== The task ==
Could you please retype all of the data below exactly?

== Data segment ==
----
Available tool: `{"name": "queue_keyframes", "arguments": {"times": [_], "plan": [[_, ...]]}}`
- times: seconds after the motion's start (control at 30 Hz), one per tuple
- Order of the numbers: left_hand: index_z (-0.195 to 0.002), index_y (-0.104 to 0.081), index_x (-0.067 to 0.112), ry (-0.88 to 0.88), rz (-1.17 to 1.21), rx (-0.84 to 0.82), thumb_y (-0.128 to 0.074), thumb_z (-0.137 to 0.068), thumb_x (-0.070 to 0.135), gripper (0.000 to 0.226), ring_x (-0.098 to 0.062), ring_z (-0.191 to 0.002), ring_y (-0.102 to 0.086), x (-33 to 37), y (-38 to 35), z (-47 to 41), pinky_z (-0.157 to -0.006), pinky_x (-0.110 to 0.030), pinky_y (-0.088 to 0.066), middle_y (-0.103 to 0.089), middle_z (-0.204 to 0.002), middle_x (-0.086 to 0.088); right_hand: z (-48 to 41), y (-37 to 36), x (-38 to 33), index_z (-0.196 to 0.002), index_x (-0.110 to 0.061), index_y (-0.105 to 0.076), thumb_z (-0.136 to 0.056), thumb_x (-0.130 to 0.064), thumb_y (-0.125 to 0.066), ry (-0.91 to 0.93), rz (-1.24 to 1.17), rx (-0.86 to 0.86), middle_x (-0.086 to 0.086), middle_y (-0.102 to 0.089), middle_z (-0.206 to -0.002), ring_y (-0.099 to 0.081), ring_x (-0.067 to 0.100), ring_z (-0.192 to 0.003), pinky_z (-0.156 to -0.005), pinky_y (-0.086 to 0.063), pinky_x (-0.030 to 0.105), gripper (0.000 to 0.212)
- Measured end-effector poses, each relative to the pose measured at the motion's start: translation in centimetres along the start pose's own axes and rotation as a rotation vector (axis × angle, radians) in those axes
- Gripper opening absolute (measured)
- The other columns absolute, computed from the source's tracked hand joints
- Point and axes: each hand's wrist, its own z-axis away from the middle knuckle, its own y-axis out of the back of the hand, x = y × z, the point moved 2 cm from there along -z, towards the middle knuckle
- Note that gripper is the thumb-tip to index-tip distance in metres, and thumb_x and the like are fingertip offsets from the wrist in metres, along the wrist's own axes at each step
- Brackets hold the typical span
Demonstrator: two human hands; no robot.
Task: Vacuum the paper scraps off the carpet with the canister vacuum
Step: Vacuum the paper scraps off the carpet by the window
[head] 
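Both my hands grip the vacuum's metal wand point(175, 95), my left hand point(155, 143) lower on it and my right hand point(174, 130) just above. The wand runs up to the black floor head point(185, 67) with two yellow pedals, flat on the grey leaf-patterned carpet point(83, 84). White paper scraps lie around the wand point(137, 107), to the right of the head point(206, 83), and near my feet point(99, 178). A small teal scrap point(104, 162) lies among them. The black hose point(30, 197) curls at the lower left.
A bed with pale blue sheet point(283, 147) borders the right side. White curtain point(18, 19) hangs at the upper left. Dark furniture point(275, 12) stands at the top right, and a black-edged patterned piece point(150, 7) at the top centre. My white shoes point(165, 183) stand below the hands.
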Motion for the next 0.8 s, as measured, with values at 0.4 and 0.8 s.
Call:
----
== Your response ==
Available tool: `{"name": "queue_keyframes", "arguments": {"times": [_], "plan": [[_, ...]]}}`
- times: seconds after the motion's start (control at 30 Hz), one per tuple
- Order of the numbers: left_hand: index_z (-0.195 to 0.002), index_y (-0.104 to 0.081), index_x (-0.067 to 0.112), ry (-0.88 to 0.88), rz (-1.17 to 1.21), rx (-0.84 to 0.82), thumb_y (-0.128 to 0.074), thumb_z (-0.137 to 0.068), thumb_x (-0.070 to 0.135), gripper (0.000 to 0.226), ring_x (-0.098 to 0.062), ring_z (-0.191 to 0.002), ring_y (-0.102 to 0.086), x (-33 to 37), y (-38 to 35), z (-47 to 41), pinky_z (-0.157 to -0.006), pinky_x (-0.110 to 0.030), pinky_y (-0.088 to 0.066), middle_y (-0.103 to 0.089), middle_z (-0.204 to 0.002), middle_x (-0.086 to 0.088); right_hand: z (-48 to 41), y (-37 to 36), x (-38 to 33), index_z (-0.196 to 0.002), index_x (-0.110 to 0.061), index_y (-0.105 to 0.076), thumb_z (-0.136 to 0.056), thumb_x (-0.130 to 0.064), thumb_y (-0.125 to 0.066), ry (-0.91 to 0.93), rz (-1.24 to 1.17), rx (-0.86 to 0.86), middle_x (-0.086 to 0.086), middle_y (-0.102 to 0.089), middle_z (-0.206 to -0.002), ring_y (-0.099 to 0.081), ring_x (-0.067 to 0.100), ring_z (-0.192 to 0.003), pinky_z (-0.156 to -0.005), pinky_y (-0.086 to 0.063), pinky_x (-0.030 to 0.105), gripper (0.000 to 0.212)
- Measured end-effector poses, each relative to the pose measured at the motion's start: translation in centimetres along the start pose's own axes and rotation as a rotation vector (axis × angle, radians) in those axes
- Gripper opening absolute (measured)
- The other columns absolute, computed from the source's tracked hand joints
- Point and axes: each hand's wrist, its own z-axis away from the middle knuckle, its own y-axis out of the back of the hand, x = y × z, the point moved 2 cm from there along -z, towards the middle knuckle
- Note that gripper is the thumb-tip to index-tip distance in metres, and thumb_x and the like are fingertip offsets from the wrist in metres, along the wrist's own axes at each step
- Brackets hold the typical span
Demonstrator: two human hands; no robot.
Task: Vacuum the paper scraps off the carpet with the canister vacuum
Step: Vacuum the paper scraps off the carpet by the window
[head] 
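Both my hands grip the vacuum's metal wand point(175, 95), my left hand point(155, 143) lower on it and my right hand point(174, 130) just above. The wand runs up to the black floor head point(185, 67) with two yellow pedals, flat on the grey leaf-patterned carpet point(83, 84). White paper scraps lie around the wand point(137, 107), to the right of the head point(206, 83), and near my feet point(99, 178). A small teal scrap point(104, 162) lies among them. The black hose point(30, 197) curls at the lower left.
A bed with pale blue sheet point(283, 147) borders the right side. White curtain point(18, 19) hangs at the upper left. Dark furniture point(275, 12) stands at the top right, and a black-edged patterned piece point(150, 7) at the top centre. My white shoes point(165, 183) stand below the hands.
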Motion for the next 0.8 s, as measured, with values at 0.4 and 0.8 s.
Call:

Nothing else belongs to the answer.